Per aiutarli a superare le difficoltà di sviluppo derivanti dalla sindrome è opportuno organizzare interventi di tipo riabilitativo anche in età precoce e interventi educativi globali con continuità e sistematicità, che favoriscano la crescita e lo sviluppo del bambino con particolare riferimento alle aree linguistiche, motorie e neuropsicologiche. È importante inoltre ricordare che ogni bambino è diverso dall’altro e necessita quindi di interventi che rispettino la propria individualità e i propri tempi. La maggior parte delle persone con Sindrome di Down può raggiungere un buon livello di autonomia personale, sociale, e relazionale. Molti fra i giovani e gli adulti con Sindrome di Down possono apprendere un mestiere e impegnarsi in un lavoro svolgendolo in modo competente e produttivo divenendo individui autonomi e risorsa per la collettività. |
La speranza di contribuire alla costruzione di un futuro di autonomia e realizzazione sociale per i nostri figli, unita al desiderio di confrontarci e sostenerci nel nostro compito educativo, così normale e al tempo stesso così particolare, ha portato alla nascita dell’Associazione “Crescere Insieme”.

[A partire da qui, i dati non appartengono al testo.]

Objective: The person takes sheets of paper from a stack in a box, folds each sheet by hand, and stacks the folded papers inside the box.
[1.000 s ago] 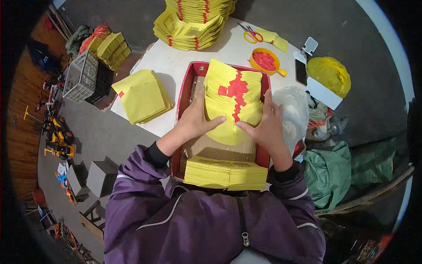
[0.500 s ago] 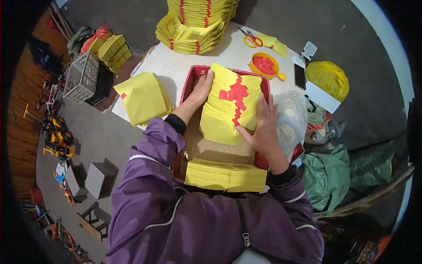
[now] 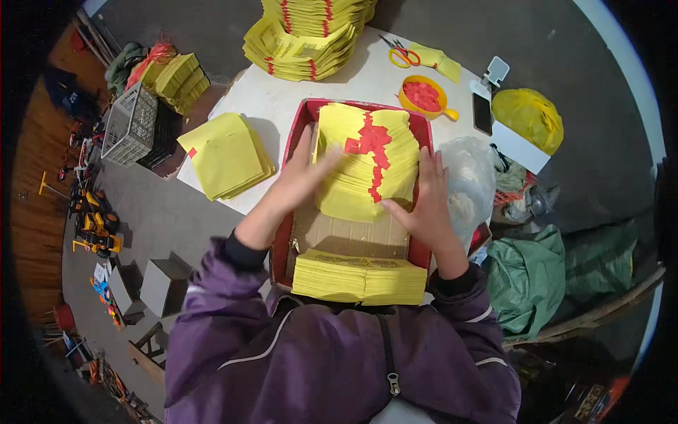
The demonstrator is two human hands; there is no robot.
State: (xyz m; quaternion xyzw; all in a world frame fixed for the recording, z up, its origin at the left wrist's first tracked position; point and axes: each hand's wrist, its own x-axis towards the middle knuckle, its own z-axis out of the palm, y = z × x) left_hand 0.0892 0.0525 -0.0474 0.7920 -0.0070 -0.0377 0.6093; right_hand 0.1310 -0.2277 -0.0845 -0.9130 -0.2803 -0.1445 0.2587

Sin dai primi incontri abbiamo cercato di mettere a tema tra di noi la vita: l’esperienza con i nostri figli, gli articoli letti, i metodi di riabilitazione sperimentati, l’incontro con persone ed esperienze significative.
Confrontandoci ci siamo accorti che rispondevamo anche a un bisogno di noi adulti e non solo dei nostri figli: un rapporto in cui sentirsi accolti, tanto da poter accettare di crescere e cambiare insieme attraverso l’amicizia.
Desideriamo che la ricchezza di questa esperienza possa essere sperimentata da altri.